Ghazi, Pakistan's David Koresh“Pakistani authorities now believe a dangerous new militant group [the Ghazi Force], out to avenge a deadly army assault on a mosque in Islamabad three years ago, has carried out several major bombings in the capital previously blamed on the Taliban,” reports Kathy Gannon for the Associated Press.

“The emergence of the Ghazi Force was part of the outrage among many deeply religious Pakistani Muslims over the July 2007 attack by security forces against the Lal Masjid, or Red Mosque, a stronghold of Islamic militants. … The new group is made up of relatives of students who died in the Red Mosque assault. It is named after the students’ leader, Maulana Abdul Rashid Ghazi, who was also killed.”

Last June I hosted a FireDogLake book salon for Nicholas Schmidle, the author of To Live or to Perish Forever: Two Tumultuous Years in Pakistan. Before the attack, he visited Lal Masjid and interviewed Ghazi, who, along with his brother, inherited its leadership from his father, who was assassinated there. Of the three only Ghazi’s brother, who, you may recall, escaped dressed as a woman in a burqua, was spared that fate. (Later caught, he was recently released from prison. Guess Pakistan’s prison system is still a swinging door for jihadis.) The first mosque built in Islamabad, Lal Masjid once served an exclusive neighborhood of Islamabad.

Ghazi impressed Schmidle with his genial nature — in appearance, he reminded the author of Jerry Garcia! Gannon again:

A former senior official [said] that the police wanted to storm the mosque and end the siege at its outset [and] send the students home . . . until tempers cooled. President Gen. Pervez Musharraf refused, the official said, even though police knew that members of [an al-Qaida] affiliate organization . . . were bringing in weapons for the students. Musharraf relented and ordered the assault after militants kidnapped several Chinese nationals running a massage parlor in Islamabad, accusing them of prostitution.

Since the Chinese had invested hundreds of millions in buiding up the port in Gwadar (on the Arabian Sea), they pressured Musharraf to protect their people in Pakistan. Despite a government clean-up after the attack faster than Ground Zero after 9/11, Schmidle estimates that as many as 1,000 of those inside the Red Mosque were killed.

Meanwhile, news that it wasn’t the Taliban that had committed the string of Islamabad attacks caught many by surprise. In retrospect, though, it was no more surprising than when David Koresh and his Branch Davidians were slaughtered at Waco, Texas in 1993 and, along with Ruby Ridge, became a rallying point of the American militia movement.

Me to Nicholas Schmidle: How is it that the genial, level-headed Ghazi, as you wrote, “morphed from an outspoken extremist with a perma-smirk into a bona fide terrorist”? In other words, how did he wind up becoming Pakistan’s version of David Koresh and backing himself and his followers into an apocalyptic corner?

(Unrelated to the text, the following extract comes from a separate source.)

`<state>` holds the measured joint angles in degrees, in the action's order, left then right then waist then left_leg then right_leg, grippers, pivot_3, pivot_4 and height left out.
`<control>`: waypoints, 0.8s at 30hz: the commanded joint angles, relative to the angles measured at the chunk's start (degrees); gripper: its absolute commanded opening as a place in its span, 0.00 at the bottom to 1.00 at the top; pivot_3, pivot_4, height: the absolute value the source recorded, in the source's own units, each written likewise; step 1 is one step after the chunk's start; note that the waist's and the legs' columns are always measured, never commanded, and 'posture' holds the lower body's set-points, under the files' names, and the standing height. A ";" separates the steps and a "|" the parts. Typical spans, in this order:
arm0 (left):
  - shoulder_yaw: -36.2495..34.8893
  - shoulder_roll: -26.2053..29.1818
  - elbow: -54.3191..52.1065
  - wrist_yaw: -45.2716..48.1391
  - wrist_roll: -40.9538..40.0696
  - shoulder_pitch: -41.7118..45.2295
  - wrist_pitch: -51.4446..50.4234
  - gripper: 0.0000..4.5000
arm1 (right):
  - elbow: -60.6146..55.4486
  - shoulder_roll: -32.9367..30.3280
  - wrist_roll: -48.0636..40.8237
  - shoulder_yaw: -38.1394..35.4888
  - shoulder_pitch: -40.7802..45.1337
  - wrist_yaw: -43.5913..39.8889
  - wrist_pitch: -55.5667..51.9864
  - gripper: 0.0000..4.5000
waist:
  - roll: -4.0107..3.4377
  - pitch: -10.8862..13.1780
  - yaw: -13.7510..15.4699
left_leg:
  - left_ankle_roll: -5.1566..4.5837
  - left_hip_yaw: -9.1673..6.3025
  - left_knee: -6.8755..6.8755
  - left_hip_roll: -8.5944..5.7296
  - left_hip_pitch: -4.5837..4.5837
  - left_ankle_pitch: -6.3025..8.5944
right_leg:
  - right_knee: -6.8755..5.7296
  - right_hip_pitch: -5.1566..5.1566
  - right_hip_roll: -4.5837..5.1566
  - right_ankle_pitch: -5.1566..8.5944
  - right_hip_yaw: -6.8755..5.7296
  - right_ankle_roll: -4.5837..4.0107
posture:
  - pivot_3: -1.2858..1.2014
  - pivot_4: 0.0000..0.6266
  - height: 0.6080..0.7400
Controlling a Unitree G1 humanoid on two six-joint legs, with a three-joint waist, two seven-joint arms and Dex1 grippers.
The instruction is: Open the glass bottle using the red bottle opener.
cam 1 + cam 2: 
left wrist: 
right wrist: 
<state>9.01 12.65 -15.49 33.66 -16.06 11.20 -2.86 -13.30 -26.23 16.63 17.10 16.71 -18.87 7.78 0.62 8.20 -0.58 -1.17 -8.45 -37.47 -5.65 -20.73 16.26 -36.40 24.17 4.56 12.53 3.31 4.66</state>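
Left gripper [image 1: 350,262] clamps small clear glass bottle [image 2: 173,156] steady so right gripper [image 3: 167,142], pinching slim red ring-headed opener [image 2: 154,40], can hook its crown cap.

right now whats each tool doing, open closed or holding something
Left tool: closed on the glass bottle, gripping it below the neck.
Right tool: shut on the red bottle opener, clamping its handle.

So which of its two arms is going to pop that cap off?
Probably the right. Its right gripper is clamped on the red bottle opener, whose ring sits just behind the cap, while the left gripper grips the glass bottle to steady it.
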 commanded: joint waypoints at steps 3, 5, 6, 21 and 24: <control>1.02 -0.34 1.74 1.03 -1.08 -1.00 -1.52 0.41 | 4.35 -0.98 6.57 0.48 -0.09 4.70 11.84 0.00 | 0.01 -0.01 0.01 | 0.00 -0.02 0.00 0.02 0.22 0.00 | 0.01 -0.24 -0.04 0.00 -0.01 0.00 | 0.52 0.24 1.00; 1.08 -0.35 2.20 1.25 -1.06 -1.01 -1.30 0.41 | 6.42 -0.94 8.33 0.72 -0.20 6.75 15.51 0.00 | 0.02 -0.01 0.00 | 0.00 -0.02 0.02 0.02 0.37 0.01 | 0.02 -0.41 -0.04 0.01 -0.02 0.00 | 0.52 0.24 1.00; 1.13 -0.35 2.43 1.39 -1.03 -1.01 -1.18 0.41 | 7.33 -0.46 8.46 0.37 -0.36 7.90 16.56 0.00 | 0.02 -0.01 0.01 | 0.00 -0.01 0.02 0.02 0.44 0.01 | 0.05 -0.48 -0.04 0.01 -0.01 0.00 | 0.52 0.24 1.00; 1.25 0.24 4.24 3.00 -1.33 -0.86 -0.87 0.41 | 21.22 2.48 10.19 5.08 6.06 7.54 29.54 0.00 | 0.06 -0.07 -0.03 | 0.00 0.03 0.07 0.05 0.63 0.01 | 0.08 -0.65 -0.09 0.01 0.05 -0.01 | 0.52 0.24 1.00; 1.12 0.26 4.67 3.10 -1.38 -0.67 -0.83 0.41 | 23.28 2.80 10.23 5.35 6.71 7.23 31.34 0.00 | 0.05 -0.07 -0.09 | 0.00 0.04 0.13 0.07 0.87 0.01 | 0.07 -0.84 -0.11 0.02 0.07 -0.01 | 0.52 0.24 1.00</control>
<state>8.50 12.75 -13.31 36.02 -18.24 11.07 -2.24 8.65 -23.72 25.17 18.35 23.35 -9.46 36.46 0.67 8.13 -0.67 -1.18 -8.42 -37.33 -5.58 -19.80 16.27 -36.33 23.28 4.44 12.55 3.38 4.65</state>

Schmidle: Ghazi was not a suicidal dude, or at least I didn’t think so. If anyone reads my account of him, you’ll see that he was critical in me getting access to jihadis that would have otherwise been unthinkable. … I felt remarkably safe in his presence.

But I believe that he was a victim of his own personality cult. … He had built up the jihad and built up himself to such a degree, and surrounded himself with some bad-ass fighters from Pakistan’s most elite jihadi organizations, that when it came down to the final showdown, he left no room for himself to back down.

Likewise, apparently, those carrying on his legacy leave no room for themselves to back down — or give no quarter.